Weekly Update - Des liquidités abondantes
Les publications d’indicateurs à travers le monde ont établi de nouveaux records ces derniers mois. Initialement, ils reflétaient le passage soudain d’une croissance régulière au confinement et à la récession. Et puis, alors que les pays commençaient à voir le nombre de cas de coronavirus baisser et se sentaient enhardis à rouvrir leurs économies, la confiance des entreprises et des particuliers a commencé à s’améliorer sensiblement. Aux Etats-Unis, en juin, 4,8 millions de nouveaux emplois ont été créés, faisant baisser le chômage d’un plus-haut de 14,7% en avril à 11,1%. Et dans la zone euro, l’indice PMI (indice de confiance des directeurs d’achat) composite pour le mois de juin a atteint les 48,5 points (le niveau de 50 marque la frontière entre expansion et contraction), après 13,6 en avril.

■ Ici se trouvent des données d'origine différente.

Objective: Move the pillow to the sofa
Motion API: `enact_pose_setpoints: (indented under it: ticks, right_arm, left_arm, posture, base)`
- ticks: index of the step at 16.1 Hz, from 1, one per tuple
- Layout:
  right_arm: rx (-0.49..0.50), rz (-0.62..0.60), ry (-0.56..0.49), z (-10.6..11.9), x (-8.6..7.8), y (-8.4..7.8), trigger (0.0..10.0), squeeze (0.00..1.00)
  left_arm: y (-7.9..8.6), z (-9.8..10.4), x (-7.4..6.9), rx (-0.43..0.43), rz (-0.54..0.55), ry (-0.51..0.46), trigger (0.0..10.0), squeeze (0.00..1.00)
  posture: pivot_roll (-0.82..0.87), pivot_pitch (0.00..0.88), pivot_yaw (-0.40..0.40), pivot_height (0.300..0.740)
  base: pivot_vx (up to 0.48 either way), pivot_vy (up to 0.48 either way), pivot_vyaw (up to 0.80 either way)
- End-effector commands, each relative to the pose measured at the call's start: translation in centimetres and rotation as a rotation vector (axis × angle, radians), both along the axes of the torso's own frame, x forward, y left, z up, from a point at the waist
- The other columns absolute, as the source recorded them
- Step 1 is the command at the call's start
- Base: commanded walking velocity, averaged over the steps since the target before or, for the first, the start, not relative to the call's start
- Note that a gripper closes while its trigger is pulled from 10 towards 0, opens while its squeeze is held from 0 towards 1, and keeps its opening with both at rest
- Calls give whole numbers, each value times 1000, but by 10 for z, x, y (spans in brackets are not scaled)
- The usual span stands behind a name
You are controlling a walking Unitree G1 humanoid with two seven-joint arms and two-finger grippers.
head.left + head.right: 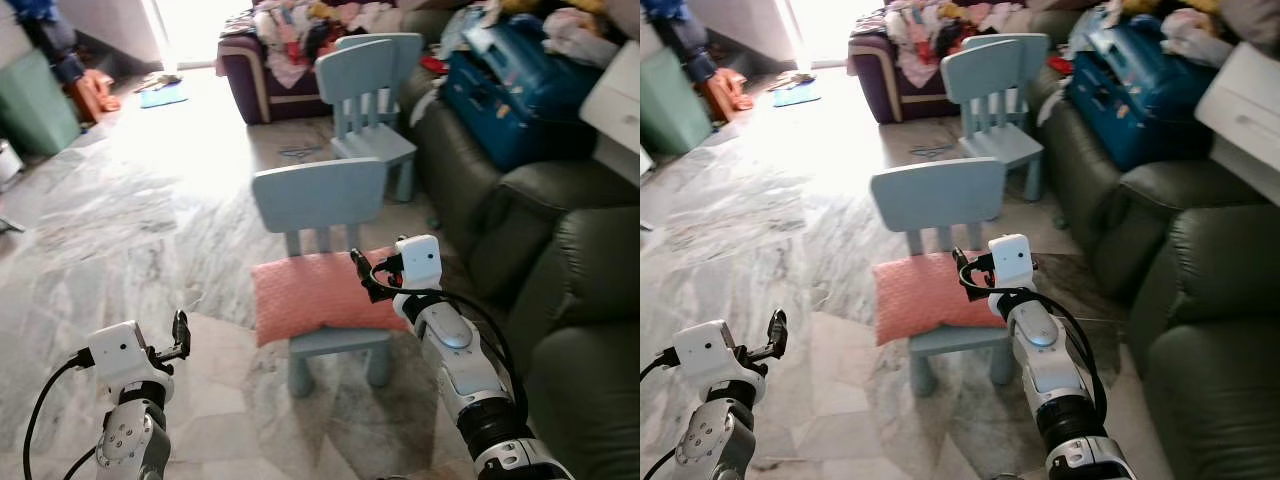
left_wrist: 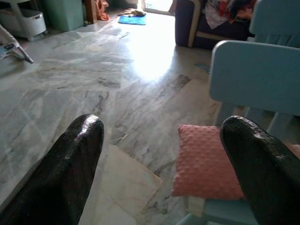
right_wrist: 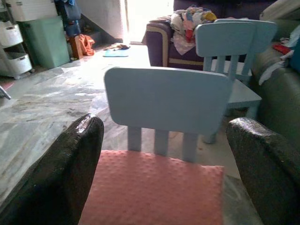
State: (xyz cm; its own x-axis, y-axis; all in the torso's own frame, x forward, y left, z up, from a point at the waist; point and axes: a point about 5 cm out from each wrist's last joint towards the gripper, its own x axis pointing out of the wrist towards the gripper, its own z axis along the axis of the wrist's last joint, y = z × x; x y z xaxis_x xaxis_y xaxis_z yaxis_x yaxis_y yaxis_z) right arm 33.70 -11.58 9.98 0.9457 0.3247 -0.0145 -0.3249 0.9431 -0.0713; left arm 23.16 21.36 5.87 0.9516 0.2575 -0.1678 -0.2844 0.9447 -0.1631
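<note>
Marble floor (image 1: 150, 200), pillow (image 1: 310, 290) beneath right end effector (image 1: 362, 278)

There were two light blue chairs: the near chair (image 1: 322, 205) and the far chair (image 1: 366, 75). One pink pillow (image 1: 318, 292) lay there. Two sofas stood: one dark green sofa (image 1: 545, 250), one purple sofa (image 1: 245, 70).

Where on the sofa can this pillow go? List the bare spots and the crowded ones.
Bare: the dark green sofa's near seat and arm, right of the near blue chair holding the pink pillow. Crowded: the far cushions, under the blue suitcase and clothes. The right hand hovers open over the pillow.
</note>
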Motion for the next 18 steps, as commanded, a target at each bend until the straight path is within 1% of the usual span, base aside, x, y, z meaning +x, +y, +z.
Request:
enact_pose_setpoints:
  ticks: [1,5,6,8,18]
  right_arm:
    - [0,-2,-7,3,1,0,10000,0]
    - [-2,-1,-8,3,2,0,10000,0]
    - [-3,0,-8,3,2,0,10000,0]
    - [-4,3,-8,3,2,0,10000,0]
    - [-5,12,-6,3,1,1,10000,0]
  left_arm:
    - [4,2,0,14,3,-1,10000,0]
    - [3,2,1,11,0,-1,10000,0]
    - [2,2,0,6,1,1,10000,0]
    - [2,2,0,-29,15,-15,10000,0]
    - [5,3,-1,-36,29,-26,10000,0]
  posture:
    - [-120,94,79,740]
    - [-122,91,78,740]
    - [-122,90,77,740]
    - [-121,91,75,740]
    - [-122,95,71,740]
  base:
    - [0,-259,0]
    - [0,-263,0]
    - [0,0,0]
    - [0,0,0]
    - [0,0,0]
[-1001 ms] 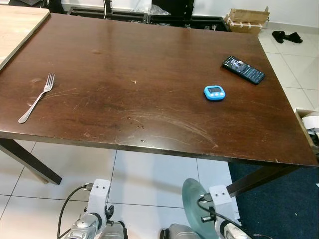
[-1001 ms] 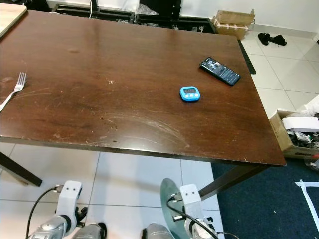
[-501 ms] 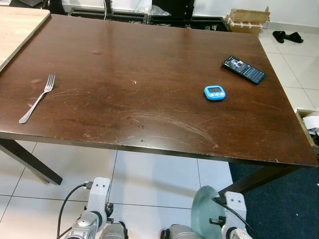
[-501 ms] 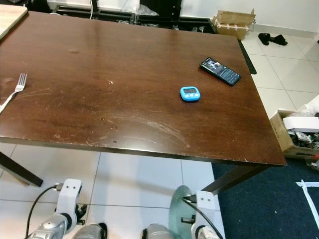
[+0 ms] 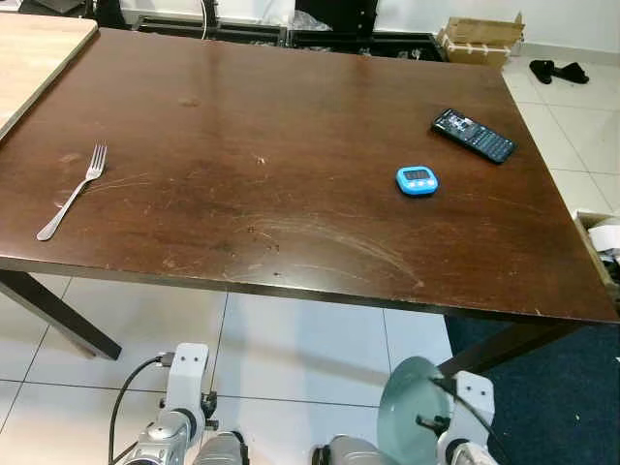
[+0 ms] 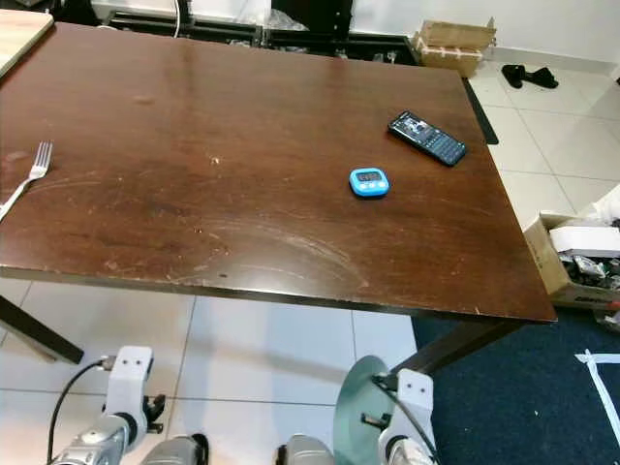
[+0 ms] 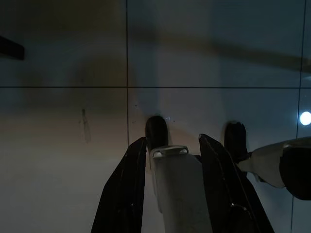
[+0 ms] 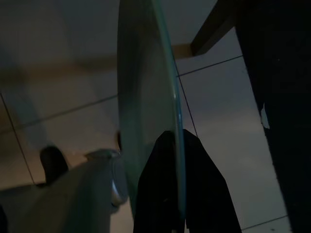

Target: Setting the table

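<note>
Nearest, below the counter's front edge, the right pincer [image 8: 175, 194] is clenched on the rim of a pale green glass plate [image 5: 407, 412], held on edge over the white floor tiles [image 5: 300, 339]. The plate's lower part is cut off by the bottom of the head views, and in the dim right wrist view its far rim runs out of the picture. The left pincer [image 7: 170, 145] hangs low beside the robot's legs, its two black fingers [image 7: 129, 184] spread apart and holding nothing; that view is dark and little beyond floor tiles can be made out.

The dark brown counter [image 5: 291, 194] has a broad scuffed stretch along its near edge, bare and open. A fork [image 5: 73, 192] lies near the left edge, tines pointing away. Toward the right side, a small blue timer [image 5: 418, 179] sits well apart from the fork, and just beyond it a black phone [image 5: 473, 135] lies close to the right edge. A lighter wooden surface [image 5: 34, 48] adjoins the far left corner, partly cut off. A cardboard box [image 6: 572, 257] on the floor at right is cropped by the frame.
</note>
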`<state>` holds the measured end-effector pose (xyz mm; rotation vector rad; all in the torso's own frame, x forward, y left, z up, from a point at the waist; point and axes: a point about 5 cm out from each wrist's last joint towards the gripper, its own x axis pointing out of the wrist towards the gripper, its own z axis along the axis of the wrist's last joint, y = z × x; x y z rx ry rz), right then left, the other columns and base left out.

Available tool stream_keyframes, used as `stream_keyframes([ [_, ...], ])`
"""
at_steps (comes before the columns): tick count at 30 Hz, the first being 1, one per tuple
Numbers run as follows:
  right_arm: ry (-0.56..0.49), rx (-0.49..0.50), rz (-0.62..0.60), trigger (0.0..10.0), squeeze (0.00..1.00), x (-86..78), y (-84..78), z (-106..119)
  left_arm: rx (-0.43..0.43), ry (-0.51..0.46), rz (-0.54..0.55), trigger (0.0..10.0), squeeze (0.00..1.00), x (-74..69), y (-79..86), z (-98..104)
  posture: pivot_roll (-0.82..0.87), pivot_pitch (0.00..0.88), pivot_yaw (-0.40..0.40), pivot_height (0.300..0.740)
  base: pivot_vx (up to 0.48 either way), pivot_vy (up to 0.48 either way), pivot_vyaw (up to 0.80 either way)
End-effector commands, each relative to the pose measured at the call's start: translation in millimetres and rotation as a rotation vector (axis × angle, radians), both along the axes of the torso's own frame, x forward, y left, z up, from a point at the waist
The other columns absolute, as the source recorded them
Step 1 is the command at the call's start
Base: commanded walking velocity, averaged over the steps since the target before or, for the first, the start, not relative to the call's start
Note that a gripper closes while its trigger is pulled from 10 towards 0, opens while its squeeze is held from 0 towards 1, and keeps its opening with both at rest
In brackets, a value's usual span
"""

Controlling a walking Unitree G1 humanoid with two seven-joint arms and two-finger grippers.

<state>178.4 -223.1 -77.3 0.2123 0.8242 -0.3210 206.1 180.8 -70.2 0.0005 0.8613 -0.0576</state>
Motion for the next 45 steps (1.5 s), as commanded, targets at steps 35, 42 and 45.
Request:
stream_keyframes([
  [35, -0.046, 0.016, -0.059, 10.0, 0.00, 1.1, -0.1, 1.7, 0.002, -0.024, -0.039, 10.0, 0.00, -0.3, -2.6, 0.5, 0.03, 0.079, 0.001, 0.740, 0.000, 0.000, 0.00],
  [42, -0.046, 0.016, -0.056, 10.0, 0.00, 1.9, -0.5, 2.1, -0.005, -0.025, -0.041, 10.0, 0.00, 0.2, -3.9, 0.7, 0.03, 0.080, 0.001, 0.740, 0.000, 0.000, 0.00],
  [45, -0.046, 0.016, -0.056, 10.0, 0.00, 1.8, -0.6, 2.1, -0.006, -0.024, -0.041, 10.0, 0.00, 0.1, -4.2, 0.5, 0.03, 0.080, 0.001, 0.740, 0.000, 0.000, 0.00],
])
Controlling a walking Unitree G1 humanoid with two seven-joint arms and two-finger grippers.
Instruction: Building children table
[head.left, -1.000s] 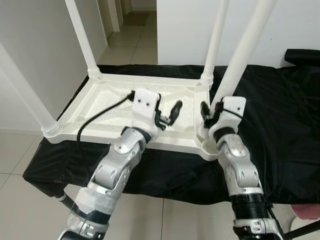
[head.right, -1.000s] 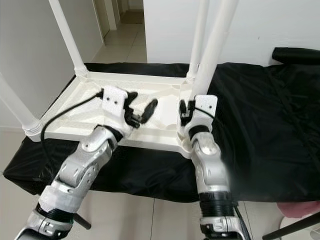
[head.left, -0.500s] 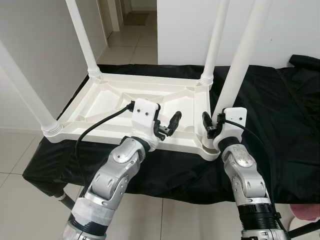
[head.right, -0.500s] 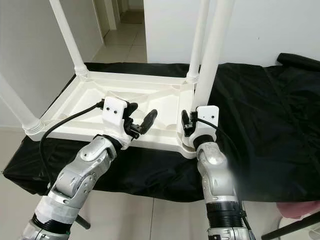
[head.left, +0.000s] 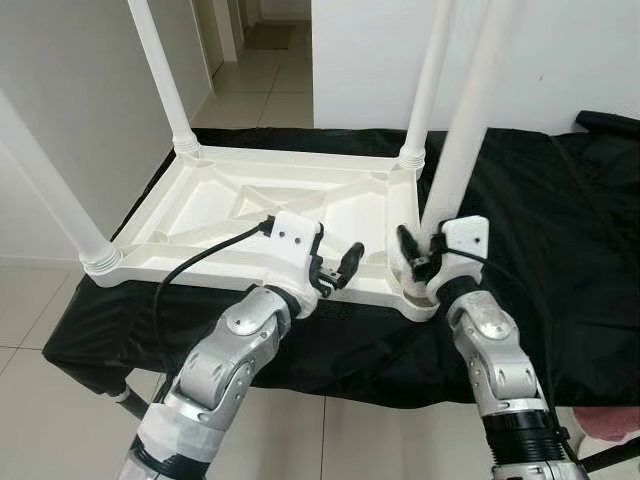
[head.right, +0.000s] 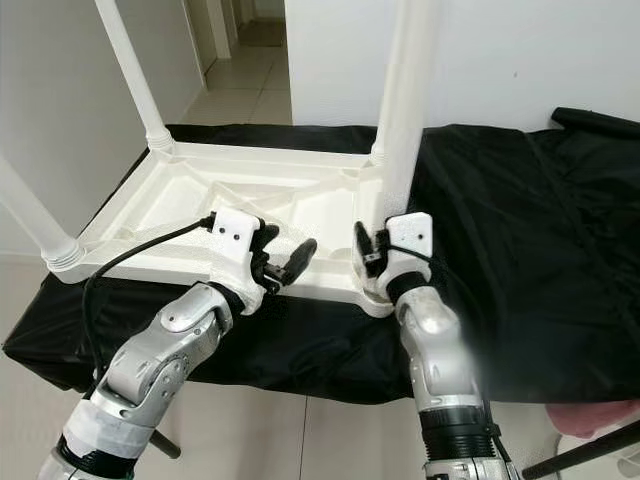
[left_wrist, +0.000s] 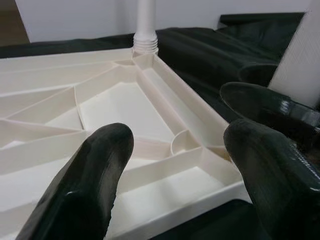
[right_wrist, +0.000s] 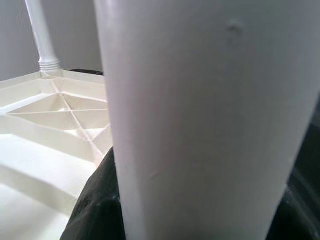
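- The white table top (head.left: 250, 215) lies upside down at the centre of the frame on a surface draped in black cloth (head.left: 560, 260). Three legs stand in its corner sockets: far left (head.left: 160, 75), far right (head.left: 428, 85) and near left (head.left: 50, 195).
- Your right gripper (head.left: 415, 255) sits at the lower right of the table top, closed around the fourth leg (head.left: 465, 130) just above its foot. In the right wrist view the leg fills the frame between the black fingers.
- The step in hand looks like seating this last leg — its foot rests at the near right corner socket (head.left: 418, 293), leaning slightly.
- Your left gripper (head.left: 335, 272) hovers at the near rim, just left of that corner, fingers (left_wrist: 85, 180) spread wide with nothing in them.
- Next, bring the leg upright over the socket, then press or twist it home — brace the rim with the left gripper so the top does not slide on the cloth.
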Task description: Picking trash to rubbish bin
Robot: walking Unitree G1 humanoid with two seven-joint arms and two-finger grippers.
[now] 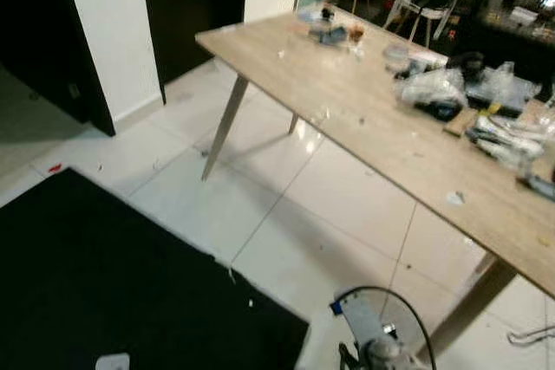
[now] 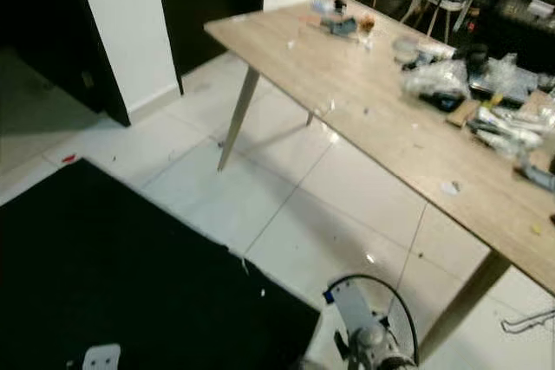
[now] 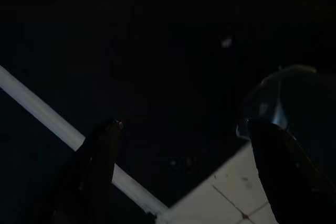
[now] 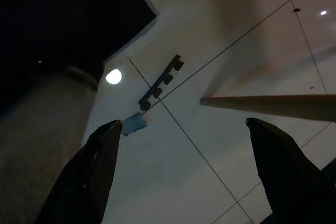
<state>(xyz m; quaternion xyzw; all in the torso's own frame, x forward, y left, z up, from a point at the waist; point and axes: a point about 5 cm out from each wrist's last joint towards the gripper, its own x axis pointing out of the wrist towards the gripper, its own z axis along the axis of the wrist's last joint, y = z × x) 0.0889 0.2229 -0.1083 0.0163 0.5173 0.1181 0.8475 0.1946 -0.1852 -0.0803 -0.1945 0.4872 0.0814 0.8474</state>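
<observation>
— Down by the floor, both arms hang low. Right pincer [image 4: 181, 166], what have you got?

— Fingers spread wide, nothing between them. Beyond the tips lie pale floor tiles [image 4: 173, 182], and past the gap between the fingers sits a small blue scrap [image 4: 134, 124], just beside a dark notched strip [image 4: 160, 83]. A wooden leg [image 4: 273, 106] crosses beyond the far finger, and a black rug [image 4: 63, 14] edge lies further out.

— And the left pincer [image 3: 184, 174]?

— Also released, fingers well apart, gripping nothing. It's very dark there: mostly the black rug beyond the tips, a pale strip running past one finger [image 3: 97, 166], a corner of tile between the two.

— From the head view, where's the trash?

— Up on the long wooden surface [image 1: 347, 119], well away from both pincers and far above them. Crumpled clear plastic bags [image 1: 431, 88] pile up toward its far side with dark items beneath, more wrappers [image 1: 507, 140] next to them, and a small white scrap [image 1: 455, 198] lies alone near the closer edge. Tiny bits speckle the floor tiles near the rug edge, closer to the pincers than anything on the surface. A small red bit [image 1: 55, 167] lies on the tiles by the dark doorway [image 1: 35, 32].

— Any bin?

— Can't make one out. A black cable loop [image 1: 386, 301] arcs over the robot's body at the bottom.
</observation>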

Il convient toutefois de ne pas attacher trop d’importance aux données en glissement mensuel à ce stade, les statisticiens étant confrontés à des difficultés énormes pour mesurer l’activité durant cette pandémie mondiale. Par exemple, le Bureau des statistiques du travail (qui publie le rapport sur l’emploi américain) a reconnu que les enquêtes des derniers mois ont surestimé la baisse du chômage. Par ailleurs, le taux de chômage de juin reste sensiblement supérieur au pic enregistré durant la Grande Récession à 10,0% en octobre 2009.
En outre, les variations en glissement mensuel (en g.m.) peuvent être insignifiantes à des moments charnières. Comme illustré dans le graphique de gauche, la production manufacturière américaine a fortement rebondi en g.m. Cependant, le graphique de droite montre à quel point nous restons en deçà des niveaux de production précédents. Les enquêtes PMI peuvent également s’avérer quelque peu trompeuses. Il est simplement demandé aux entreprises de préciser si leurs niveaux d’activité sont supérieurs, identiques ou inférieurs à ceux du mois précédent. Or, dans la mesure où les usines étaient fermées le mois précédent, même une production modeste constituerait une amélioration et biaiserait les résultats à la hausse.
S’agissant maintenant de la BCE, lors de la dernière réunion, les gouverneurs ont renforcé la taille du Programme d’achat d’urgence pandémique (Pandemic Emergency Purchase Programme, PEPP) de 750 Md€ à 1 350 Md€. Cependant, le passage clé dans le compte rendu a été une discussion sur la « proportionnalité » du PEPP. Cet élément avait son importance puisque l’une des accusations portées par la Cour constitutionnelle allemande à l’encontre de la BCE était l’absence de prise en compte de la proportionnalité de ses mesures. En intégrant cette analyse dans le compte rendu accessible au public, la BCE permet au gouvernement allemand et à la Bundesbank de saisir une nouvelle fois la Cour en étant assurés que l’on réponde à leurs attentes.
Le compte rendu de la Fed avait également toute son importance, mais pour des raisons différentes. Ces derniers mois, les investisseurs ont présumé que la Fed suivrait l’exemple de la Banque du Japon et de la banque centrale australienne (RBA) et adopterait une politique de « contrôle de la courbe de rendement ». Pour cela, la banque centrale doit communiquer un objectif de rendement explicite (disons 0,7% pour les bons du Trésor à 10 ans) et s’engager à acheter autant d’obligations que nécessaire pour maintenir les rendements autour de ce niveau. En pratique, un engagement crédible s’avère souvent suffisant, permettant ainsi à la banque centrale de réduire ses achats. Le compte rendu a révélé que la Fed s’est opposée à cette politique. Elle continuera donc à acheter des bons du Trésor en grandes quantités. Les rendements resteront donc bas mais, et c’est un élément crucial, cela signifie également que la Fed continuera d’absorber une large proportion des besoins d’emprunt du Trésor pour financer les déficits énormes de l’Administration liés au COVID-19.
Conclusion. Nous estimons que les restrictions liées au confinement ne seront levées que progressivement par les gouvernements pour éviter une dégradation de la pandémie, ralentissant ainsi le rythme de la reprise. En effet, certains Etats du sud et de l’ouest des Etats-Unis ont durci les restrictions de nouveau face à la deuxième vague rapide d’infections. Cependant, les publications récentes ont conforté l’idée que la BCE et la Fed continueront d’utiliser leur puissance de feu pratiquement illimitée pour maintenir des taux bas et des liquidités abondantes sur les marchés.